Mega-quarry sparks protests | Print |
Written by Erin Jones   
Wednesday, 12 October 2011 13:44

A U.S. company has applied for a license to excavate the largest quarry in Canada in the townships of Melancthon and Mulmur in the County of Dufferin, an hour north of Toronto.

A sign in Dufferin County protests the Highland Cos. proposed mega-quarry.

The Highlands Companies, a U.S.-based hedge fund operation out of Boston and Ontario’s largest potato grower, have proposed an open mine pit to excavate $8-billion of limestone, STOP the Quarry volunteer David Waters told thedailyplanet.com.

Waters, an Oakville-area real estate agent, said the proposed mega-quarry would be one-third the size of downtown Toronto (2,400 acres), and 230 feet deep, which is “deeper than Niagara Falls”.

According to the STOP the Quarry Facebook page, Melancthon and Mulmur Townships are situated on the headwaters of the Grand and Nottawasaga rivers -- a source of water for one million Ontarians.

Waters said that he is concerned with the amount of environmental factors involved with the open mine pit.

“That limestone makes these grounds very fertile, it makes it class one farmland,” said Waters of the prime potato-growing region. “If you remove the limestone you can never get the farming operation back to the way it was before.” 

Waters said that Highland Companies would have to pump “600,000 liters of water” on a daily basis to run its operation, 25 per cent of daily water use in all of Ontario.

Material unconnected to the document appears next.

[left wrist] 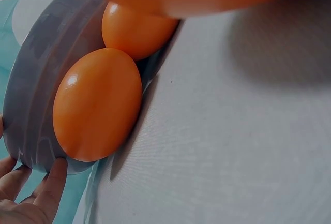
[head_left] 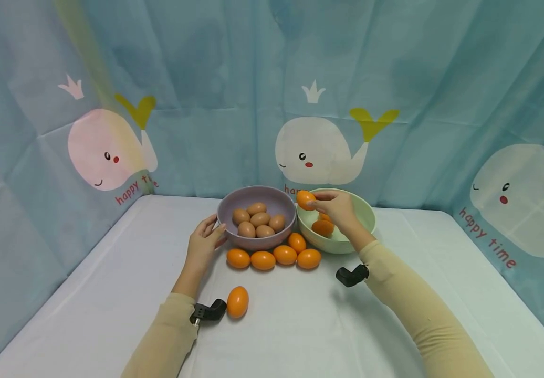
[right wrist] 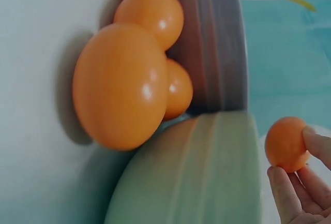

They will be blasting 356 days a year, said Waters.

“There’s going to be about 3,600 hundred trucks going into the quarry, 3,600 trucks leaving the quarry and then we have all these other trucks that are going to be on the roads carrying 400 tons of dynamite,” he added.

Nomegaquarry.com has stated that, “There has been no analysis of the economic impact on the loss of farming jobs to the community, or to the impact of the loss of +2,300 acres of prime agricultural land or its impact on food prices.”

Before this month’s federal election, the Liberal government called for an environmental assessment on the proposed quarry that could take several years, explained Waters.

Lindsay Broadhead, a spokesperson for Highland Companies, told the dailyplanet.com that the firm is aware of the environmental implications, and is “processing under the [environmental] regulatory act right now.”

“It’s not good enough for us,” said Waters. “We would like to have a federal Joint Panel Review of this application.”

A number of STOP the Quarry volunteers will be holding an event on Sunday in Honeywood, Ontario called Foodstock to raise awareness about the mega-quarry, and grab the attention of the federal government.